We’ve seen that you only know if something is real money or not ex post facto.
We’ve seen, too, that today’s dollar is fundamentally different from the dollar the world trusted as “real money” before 1971 (when President Nixon severed the dollar’s last ties to gold).
Few realize how it has changed; fewer still realize what it means.
But the change is fundamental: Today’s dollar anticipates wealth that may or may not come in the future, rather than wealth that was already earned in the past.
Floating Anchor
In a properly functioning stock market, prices are “discovered.”
No one ever knows in advance exactly what stocks are worth. But they find out… every minute that markets are open.
Investors look at what corporations earn… and what they expect them to earn… and find a mutually agreed price by bidding against each other.
This process used to be based on what people thought the stock was really worth, that is, on how much the company would earn. The stock market tethered the stock to the financial world. And the discovered price tethered it to money. And gold anchored money to the real world of energy, resources, labor, time, skill, luck… and profits.
But then… the anchor began to float.
The new money, no longer connected to the real world by gold and silver, was set adrift.
So far in the 21st century, central banks have added some $20 trillion to the world’s monetary base.
This would have been impossible before 1971. There was not enough new gold; miners have added only about $1.8 trillion worth of gold during the same 17-year period.
With some exceptions, central banks bought government bonds from large financial institutions (via “quantitative easing” or QE). This left these institutions with more cash.
But what to do with it?
Invest in competitive, risky, low-return businesses? Or buy more financial assets?
And here is where it gets interesting…
Markets don’t discover stock and bond prices in the vacuum of space. They are found on Earth… taking into account how much real money (wealth) is available to buy them.
Interest rates – the cost of borrowing money – are discovered, too.

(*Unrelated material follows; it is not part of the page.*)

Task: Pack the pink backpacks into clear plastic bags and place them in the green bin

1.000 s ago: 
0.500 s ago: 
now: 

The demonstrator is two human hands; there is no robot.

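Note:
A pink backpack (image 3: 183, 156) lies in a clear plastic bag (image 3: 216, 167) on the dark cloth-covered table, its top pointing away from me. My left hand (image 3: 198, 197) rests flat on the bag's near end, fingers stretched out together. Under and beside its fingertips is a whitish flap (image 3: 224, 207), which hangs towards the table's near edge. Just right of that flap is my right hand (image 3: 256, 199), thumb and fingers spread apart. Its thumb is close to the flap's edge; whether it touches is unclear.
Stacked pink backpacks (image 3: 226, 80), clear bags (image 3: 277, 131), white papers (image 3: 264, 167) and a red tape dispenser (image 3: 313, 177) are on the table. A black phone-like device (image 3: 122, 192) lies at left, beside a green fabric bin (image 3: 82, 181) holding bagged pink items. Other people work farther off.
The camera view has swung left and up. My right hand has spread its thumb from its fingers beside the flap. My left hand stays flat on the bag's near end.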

When money is “tight” (in short supply) interest rates rise… and financial asset prices fall. If you could earn 20% a year on your bank balance for example, why would you want a stock with a 2% dividend yield?
When money is “loose,” on the other hand, interest rates fall… and asset prices rise.
Interest rates affect everything – asset prices as well as the economy itself. If interest rates can’t be trusted, neither can any other price.
Ebb Tide
Since 1987… and even more so since the 2009 panic… the feds have diddled interest rates. Now, their ultra-low interest rates (often below zero!) have distorted almost every price in capitalism.
Prices floated on a once-in-a-lifetime ebb tide of fake money and phony interest rates.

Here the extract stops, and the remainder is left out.